How We Become Sports Fans: The Tyranny of Fathers: This is the article that makes me feel worst about my kid’s AIK fascination. As a sports-loving dad, I am supposed to be dominant here. And my daughter does say she likes the Bills “too.” And while I picked up my father’s love of football, I did not pick up his team (Detroit). I went for Buffalo, where we lived. In fact, I did this about when I was five. But I don’t even like soccer! Ahhhhh.
But, wait, maybe it’s a good thing she likes AIK. Maybe it means she doesn’t need to bond with me over sports. Because we bond over doing goofy dances together instead …
Dads are more emotionally remote than moms, except when they’re watching sports, and that’s the crack in the ice that kids naturally choose to exploit. If Dad laughs, cries and high fives about the Red Sox, his kids are going to use the Red Sox to laugh, cry and high-five with him.

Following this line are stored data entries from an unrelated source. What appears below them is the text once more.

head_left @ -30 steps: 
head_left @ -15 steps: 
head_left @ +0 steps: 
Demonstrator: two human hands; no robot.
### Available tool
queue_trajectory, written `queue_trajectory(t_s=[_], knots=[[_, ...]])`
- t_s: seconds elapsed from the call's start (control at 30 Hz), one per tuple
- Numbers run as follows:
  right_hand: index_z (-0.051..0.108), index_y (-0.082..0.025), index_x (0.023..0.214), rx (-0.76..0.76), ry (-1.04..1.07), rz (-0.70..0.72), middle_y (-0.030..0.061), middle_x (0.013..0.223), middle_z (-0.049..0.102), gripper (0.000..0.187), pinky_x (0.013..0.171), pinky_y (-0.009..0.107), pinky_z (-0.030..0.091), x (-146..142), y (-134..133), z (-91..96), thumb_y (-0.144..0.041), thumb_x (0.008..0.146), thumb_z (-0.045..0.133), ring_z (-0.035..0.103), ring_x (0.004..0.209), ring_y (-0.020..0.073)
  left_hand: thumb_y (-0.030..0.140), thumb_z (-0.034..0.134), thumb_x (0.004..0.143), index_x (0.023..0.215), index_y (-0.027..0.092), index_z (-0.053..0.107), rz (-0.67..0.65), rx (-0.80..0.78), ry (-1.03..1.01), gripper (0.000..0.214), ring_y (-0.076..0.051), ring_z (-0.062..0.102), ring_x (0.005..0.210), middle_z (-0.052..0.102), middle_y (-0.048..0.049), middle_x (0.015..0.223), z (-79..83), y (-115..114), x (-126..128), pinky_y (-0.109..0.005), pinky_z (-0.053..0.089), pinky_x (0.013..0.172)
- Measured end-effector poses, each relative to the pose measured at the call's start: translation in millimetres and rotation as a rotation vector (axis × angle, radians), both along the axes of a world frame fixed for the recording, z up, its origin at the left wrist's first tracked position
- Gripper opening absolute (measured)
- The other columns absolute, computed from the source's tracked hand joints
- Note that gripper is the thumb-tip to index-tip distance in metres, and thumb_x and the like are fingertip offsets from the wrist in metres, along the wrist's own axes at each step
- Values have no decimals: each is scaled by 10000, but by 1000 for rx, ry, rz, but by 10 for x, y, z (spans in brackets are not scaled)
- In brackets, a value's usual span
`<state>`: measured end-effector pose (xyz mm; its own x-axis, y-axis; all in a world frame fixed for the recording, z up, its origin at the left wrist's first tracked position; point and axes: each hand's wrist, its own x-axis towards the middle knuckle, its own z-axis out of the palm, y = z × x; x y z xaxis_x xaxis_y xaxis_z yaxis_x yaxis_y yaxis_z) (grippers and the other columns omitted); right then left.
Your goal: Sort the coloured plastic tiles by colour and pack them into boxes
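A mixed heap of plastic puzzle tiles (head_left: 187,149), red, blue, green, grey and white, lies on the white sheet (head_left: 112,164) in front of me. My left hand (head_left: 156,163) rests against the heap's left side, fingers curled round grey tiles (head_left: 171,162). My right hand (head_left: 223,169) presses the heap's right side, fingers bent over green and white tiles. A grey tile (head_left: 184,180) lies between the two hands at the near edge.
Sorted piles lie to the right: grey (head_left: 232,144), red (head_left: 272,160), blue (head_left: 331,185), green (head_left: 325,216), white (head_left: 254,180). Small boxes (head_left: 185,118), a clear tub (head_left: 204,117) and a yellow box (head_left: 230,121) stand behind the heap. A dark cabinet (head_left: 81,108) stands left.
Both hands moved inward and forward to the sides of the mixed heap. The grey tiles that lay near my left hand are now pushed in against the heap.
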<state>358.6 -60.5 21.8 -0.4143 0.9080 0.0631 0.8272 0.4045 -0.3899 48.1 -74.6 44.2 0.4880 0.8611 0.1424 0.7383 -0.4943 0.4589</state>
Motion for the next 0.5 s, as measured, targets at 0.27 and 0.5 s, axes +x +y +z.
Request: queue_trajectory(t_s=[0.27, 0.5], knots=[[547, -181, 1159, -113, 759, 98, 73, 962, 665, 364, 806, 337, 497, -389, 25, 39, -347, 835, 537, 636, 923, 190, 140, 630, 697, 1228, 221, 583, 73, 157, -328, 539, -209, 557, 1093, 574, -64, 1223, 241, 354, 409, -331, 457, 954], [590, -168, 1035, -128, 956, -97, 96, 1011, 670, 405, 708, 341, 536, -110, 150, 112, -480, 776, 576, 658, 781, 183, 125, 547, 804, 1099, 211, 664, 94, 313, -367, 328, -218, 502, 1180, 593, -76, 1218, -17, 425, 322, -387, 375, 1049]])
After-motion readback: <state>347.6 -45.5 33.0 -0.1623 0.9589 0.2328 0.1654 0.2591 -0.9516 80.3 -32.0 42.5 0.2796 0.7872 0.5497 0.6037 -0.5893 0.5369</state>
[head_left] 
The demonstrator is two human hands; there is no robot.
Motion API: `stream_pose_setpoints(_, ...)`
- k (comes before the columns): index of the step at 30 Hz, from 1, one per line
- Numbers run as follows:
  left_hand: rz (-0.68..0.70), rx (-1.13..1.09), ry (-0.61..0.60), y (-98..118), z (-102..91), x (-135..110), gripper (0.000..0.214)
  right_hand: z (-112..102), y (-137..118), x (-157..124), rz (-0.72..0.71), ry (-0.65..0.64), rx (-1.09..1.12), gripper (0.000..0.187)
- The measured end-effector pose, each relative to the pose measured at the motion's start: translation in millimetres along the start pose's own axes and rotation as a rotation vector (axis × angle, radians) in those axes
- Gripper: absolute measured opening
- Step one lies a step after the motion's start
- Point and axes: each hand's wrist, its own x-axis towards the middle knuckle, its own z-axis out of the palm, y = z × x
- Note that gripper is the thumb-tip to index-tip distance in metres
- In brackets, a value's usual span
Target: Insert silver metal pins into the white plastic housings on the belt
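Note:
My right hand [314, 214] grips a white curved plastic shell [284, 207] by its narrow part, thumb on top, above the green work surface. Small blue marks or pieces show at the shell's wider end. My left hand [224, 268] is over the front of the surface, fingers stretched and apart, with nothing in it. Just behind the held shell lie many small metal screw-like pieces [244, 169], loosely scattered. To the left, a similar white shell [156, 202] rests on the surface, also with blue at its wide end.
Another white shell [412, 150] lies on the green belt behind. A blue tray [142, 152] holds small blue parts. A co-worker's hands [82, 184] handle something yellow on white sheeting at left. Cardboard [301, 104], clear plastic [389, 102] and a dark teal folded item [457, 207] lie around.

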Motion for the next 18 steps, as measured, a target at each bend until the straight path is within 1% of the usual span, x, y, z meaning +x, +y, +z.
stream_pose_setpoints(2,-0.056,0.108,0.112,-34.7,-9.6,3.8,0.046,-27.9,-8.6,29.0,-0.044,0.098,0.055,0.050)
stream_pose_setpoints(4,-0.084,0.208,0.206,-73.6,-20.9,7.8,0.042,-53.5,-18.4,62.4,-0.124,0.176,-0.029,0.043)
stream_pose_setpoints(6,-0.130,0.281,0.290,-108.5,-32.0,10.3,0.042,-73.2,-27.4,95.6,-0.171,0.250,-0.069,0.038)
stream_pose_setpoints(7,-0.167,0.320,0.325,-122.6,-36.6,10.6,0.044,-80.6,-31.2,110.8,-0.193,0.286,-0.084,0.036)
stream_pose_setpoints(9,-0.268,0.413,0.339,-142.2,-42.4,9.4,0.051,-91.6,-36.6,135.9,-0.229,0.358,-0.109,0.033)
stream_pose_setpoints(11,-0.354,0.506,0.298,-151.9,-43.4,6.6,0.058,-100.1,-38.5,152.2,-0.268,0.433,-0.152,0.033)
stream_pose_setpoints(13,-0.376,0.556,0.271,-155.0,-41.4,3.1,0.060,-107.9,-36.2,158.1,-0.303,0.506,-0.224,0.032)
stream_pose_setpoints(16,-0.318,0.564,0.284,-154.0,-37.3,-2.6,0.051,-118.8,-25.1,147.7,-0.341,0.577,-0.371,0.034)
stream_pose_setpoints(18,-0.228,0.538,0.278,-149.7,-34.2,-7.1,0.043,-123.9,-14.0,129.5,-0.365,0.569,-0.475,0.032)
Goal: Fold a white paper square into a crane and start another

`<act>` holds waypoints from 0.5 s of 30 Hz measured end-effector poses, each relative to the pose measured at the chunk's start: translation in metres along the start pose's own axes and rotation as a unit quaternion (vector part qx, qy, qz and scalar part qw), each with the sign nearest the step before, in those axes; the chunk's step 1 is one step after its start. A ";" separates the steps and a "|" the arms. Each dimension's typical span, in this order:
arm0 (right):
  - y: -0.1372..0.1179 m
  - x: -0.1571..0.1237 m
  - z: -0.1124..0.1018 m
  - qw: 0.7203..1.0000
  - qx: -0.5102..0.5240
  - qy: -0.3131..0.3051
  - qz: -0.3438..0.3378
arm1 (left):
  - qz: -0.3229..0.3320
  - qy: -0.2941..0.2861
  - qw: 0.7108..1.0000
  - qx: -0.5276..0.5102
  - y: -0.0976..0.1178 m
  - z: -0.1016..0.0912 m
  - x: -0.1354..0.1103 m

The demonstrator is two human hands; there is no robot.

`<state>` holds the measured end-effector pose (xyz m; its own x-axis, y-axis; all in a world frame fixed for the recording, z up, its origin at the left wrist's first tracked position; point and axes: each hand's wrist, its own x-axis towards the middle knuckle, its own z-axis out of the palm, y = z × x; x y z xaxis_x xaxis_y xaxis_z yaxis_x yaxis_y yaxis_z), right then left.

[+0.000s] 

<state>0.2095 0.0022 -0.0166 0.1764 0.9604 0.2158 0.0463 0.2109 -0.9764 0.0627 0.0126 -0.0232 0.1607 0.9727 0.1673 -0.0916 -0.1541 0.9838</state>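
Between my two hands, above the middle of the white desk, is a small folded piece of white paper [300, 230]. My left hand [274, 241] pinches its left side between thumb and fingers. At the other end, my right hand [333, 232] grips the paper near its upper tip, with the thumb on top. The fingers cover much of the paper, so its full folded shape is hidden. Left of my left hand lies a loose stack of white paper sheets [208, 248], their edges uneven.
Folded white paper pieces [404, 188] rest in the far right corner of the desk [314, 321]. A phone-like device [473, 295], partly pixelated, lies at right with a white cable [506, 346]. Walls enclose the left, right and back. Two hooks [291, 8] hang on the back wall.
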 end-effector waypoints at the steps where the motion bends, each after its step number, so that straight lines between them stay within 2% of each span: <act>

Do Sports Build Character?: The big money question. Does all our sports obsession mean anything? Are we kidding ourselves that we are somehow tapped into the Greek ethos, the YMCS ethos, of building character through sport? This is a long, rambling article but at least it is asking the question, one that we don’t usually even dare to bring up in American pop culture.
And, heck, he features Plato and Lawrence Taylor extensively. Got to appreciate that, even with a wishy-washy conclusion that Plato and LT would knock off the field.
In Plato’s spirit, one must give the thymotic drives of the soul full recognition and reasonable play, but at the same time keep them in check. This is an ideal—Hector’s ideal, we might call it—and it is not impossible to attain. But there is something in the drive for glory that despises all reflection. A certain sort of glory-seeking must in fact overcome reflection, as Achilles shows, and go headlong. So sports will always be a world of danger, as well as one rich with humane possibility.